On 24.12.2013 06:23, Keith Packard wrote:
> Josh Triplett <josh at joshtriplett.org> writes:
>> On Mon, Dec 23, 2013 at 05:00:46PM -0800, Keith Packard wrote:
>>> I think we need to check out.writing closer to the actual use of the
>>> out.queue; perhaps it would suffice to check that down inside
>>> send_request itself? That would certainly offer the surest guarantee
>>> that iolock wasn't dropped between the check for out.writing and the use
>>> of out.queue.
>> Based on your analysis, that sounds like the best plan indeed: check
>> while holding the lock in send_request, where there's no way we can
>> subsequently drop it before sending the request.
> I ran into another issue in the same area -- while waiting for
> out.writing, we can lose the socket back to Xlib, append some data to
> the request buffer and then Xlib comes along and tries to write another
> request to the socket and *bam* another assertion failure in write_vec.
> I think we have to block until we have the socket *and* out.writing is
> false.

Something like this was already noticed in May by Christian König, but back then
was only a theoretical issue that he didn't actually manage to hit. See the
threads starting at these mails:


> Something like this:

I am not sure if send_request() is the correct place for this. Let's look where
get_socket_back() and out.writing are used:

    /* get a sequence number and arrange for delivery. */
    /* wait for other writing threads to get out of my way. */
        pthread_cond_wait(&c->out.cond, &c->iolock);

This only calls get_socket_back(). Which makes me wonder: What makes sure that
pre-existing writers get out of the way? xcb_writev() certainly doesn't. So I
guess this really wants to wait for writers to get out of the way, too. However,
this also wants to flush the connection, thus we have three things that need to
be done in a loop (and the current code is quite wrong).

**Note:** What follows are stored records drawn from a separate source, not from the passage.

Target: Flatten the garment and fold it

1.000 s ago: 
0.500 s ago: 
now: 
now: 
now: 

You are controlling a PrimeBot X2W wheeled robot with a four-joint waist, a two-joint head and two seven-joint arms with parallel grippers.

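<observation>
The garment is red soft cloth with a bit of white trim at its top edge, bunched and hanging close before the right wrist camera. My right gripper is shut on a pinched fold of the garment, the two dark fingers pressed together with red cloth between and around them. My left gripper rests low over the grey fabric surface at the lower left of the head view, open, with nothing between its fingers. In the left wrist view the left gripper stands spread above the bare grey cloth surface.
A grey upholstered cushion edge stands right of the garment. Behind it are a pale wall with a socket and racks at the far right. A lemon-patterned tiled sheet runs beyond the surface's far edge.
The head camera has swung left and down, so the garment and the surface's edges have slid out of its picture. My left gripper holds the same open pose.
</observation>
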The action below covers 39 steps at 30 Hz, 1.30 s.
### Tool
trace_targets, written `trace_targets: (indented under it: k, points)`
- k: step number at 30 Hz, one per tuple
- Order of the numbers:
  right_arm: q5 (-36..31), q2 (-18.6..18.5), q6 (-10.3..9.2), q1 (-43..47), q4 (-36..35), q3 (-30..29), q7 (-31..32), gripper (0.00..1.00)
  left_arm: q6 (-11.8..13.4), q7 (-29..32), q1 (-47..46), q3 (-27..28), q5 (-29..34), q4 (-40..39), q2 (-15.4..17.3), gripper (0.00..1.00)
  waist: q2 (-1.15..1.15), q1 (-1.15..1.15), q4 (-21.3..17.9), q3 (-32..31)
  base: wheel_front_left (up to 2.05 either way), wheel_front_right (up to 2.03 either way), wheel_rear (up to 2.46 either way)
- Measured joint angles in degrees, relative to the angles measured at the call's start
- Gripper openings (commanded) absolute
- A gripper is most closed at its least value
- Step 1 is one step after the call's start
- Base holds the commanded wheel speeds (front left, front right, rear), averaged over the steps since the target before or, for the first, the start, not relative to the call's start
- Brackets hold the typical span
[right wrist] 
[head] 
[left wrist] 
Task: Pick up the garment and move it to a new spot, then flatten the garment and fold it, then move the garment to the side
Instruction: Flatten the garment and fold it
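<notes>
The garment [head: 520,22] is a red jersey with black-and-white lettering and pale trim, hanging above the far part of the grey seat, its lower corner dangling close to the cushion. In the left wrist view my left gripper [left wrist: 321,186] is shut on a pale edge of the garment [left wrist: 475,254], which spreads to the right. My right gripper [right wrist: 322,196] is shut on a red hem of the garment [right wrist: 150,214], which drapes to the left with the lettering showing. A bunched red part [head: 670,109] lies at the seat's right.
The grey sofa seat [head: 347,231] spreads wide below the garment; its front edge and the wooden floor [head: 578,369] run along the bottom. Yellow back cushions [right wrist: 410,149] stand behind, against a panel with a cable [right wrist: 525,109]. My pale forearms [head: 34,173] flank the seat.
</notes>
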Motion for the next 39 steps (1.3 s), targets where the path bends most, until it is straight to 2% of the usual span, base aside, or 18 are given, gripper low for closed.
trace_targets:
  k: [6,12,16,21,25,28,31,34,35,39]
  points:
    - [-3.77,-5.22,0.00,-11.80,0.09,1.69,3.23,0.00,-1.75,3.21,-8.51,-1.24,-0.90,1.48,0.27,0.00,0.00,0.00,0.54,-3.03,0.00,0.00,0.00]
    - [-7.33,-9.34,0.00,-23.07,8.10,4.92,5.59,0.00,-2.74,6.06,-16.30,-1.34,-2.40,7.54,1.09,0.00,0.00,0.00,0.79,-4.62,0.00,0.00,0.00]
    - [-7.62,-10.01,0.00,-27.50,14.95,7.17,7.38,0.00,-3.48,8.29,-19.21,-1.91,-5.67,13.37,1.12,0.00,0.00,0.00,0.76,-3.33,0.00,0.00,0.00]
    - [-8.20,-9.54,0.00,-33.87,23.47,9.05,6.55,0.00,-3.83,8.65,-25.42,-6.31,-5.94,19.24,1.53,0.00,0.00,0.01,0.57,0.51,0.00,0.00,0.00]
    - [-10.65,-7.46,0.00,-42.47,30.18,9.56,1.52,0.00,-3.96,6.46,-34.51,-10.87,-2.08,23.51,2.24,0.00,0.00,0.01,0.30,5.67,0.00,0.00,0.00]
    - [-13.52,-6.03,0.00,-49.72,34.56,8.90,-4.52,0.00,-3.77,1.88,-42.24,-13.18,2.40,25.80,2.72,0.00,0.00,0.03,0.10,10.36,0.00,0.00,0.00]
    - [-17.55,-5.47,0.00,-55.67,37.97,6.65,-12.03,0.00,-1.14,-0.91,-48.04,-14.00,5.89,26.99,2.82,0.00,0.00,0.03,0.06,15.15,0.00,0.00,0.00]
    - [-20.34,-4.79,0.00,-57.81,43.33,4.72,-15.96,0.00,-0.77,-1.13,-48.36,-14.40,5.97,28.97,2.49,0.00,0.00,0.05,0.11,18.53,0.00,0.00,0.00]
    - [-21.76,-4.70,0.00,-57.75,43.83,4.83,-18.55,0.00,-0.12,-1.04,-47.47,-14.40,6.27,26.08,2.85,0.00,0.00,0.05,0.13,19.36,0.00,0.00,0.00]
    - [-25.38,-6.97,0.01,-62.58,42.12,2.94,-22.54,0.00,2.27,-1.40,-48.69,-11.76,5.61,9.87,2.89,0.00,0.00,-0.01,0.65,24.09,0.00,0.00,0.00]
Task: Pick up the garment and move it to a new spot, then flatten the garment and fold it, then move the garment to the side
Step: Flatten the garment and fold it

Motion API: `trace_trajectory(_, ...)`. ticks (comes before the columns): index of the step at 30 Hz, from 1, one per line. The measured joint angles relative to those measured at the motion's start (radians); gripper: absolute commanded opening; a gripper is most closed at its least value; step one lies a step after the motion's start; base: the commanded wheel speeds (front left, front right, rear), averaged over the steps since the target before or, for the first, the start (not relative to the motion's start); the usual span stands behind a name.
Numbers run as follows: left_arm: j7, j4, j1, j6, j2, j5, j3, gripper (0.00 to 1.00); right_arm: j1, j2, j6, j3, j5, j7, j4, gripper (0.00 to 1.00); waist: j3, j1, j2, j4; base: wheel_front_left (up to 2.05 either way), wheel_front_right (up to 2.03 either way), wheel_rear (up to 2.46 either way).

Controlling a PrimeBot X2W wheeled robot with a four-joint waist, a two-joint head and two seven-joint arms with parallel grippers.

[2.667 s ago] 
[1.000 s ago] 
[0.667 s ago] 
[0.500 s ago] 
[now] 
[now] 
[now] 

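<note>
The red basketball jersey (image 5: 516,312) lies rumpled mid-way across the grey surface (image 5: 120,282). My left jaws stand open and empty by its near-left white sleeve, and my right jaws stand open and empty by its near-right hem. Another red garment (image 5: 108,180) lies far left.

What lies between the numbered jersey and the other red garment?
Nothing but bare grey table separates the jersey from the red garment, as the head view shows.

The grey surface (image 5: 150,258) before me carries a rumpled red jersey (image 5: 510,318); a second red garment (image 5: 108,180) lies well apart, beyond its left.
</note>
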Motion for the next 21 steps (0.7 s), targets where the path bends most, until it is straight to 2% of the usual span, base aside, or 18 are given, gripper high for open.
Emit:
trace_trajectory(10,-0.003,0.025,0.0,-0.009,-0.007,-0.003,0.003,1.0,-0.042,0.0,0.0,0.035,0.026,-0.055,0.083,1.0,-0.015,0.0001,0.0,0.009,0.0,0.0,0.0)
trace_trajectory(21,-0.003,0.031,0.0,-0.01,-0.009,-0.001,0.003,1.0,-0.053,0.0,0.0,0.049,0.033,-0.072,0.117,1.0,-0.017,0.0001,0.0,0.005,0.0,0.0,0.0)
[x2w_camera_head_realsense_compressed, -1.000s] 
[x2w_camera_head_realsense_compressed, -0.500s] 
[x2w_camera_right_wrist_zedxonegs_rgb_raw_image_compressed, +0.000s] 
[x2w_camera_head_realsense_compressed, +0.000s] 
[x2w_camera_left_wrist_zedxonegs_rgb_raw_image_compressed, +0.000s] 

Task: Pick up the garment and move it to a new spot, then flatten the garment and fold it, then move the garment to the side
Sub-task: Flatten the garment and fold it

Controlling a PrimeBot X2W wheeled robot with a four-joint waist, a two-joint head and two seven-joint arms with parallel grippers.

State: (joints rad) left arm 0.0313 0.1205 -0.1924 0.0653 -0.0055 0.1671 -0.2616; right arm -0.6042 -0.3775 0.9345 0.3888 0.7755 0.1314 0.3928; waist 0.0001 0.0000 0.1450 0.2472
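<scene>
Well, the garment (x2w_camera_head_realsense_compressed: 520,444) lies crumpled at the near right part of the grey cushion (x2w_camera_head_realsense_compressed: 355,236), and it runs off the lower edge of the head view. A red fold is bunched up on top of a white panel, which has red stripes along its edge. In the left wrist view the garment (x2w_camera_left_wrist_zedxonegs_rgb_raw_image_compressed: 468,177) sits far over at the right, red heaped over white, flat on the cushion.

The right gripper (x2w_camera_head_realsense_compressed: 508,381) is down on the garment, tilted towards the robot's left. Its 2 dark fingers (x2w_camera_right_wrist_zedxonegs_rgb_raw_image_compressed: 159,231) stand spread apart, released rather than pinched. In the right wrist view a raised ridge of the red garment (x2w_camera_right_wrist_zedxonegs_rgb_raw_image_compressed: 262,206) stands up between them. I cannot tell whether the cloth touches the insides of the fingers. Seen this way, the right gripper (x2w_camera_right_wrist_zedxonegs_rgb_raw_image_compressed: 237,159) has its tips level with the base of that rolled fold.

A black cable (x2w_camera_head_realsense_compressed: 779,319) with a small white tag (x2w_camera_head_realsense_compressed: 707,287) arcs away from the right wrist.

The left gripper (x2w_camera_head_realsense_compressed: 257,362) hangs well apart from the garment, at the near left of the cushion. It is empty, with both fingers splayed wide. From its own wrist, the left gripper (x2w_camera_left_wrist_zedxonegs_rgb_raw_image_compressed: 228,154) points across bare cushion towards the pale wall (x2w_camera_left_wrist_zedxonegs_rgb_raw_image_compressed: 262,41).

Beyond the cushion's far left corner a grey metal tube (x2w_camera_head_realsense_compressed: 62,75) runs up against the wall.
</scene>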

void _xcb_out_send_sync(xcb_connection_t *c)
    /* wait for other writing threads to get out of my way. */
        pthread_cond_wait(&c->out.cond, &c->iolock);

Just makes sure that previous writers go out of the way so that
c->out.request_written stabilizes.

So I guess the first three of these four places really want to make sure that
they can send requests which means that there are no other writers and the
socket isn't owned externally. And all of them do it wrong.

Thus, I would suggest a helper function (something like wait_for_writers() or
prepare_writer()) that can then be used in all of the above places.

While looking at the above I noticed that send_sync() -> send_request() ->
_xcb_out_send() -> _xcb_conn_wait() can drop the iolock. Thus, it is impossible
to make sure that we always keep the iolock in xcb_send_request().

This means that making sure we can write in send_request(), as your patch does,
really is a good idea. However, this might render some other locking irrelevant,
e.g. _xcb_out_end_sync() can now just call send_sync() directly.

Next thing I notice: _xcb_out_flush_to() calls _xcb_out_send() without checking
for existing writers. This can result in two threads trying to write at the same
time. One of them will block on the c->out.writing condition inside of
_xcb_conn_wait(). At this time, the same thing can happen to other threads, all
of them waiting for out->writing. When the existing writer is done, some random
thread will win and be allowed to write. This means that requests might be sent
in the wrong order and thus with another sequence number than expected.

I'll have to think about this last issue a bit more, but it "smells fishy".

- Captain, I think I should tell you I've never
  actually landed a starship before.
- That's all right, Lieutenant, neither have I.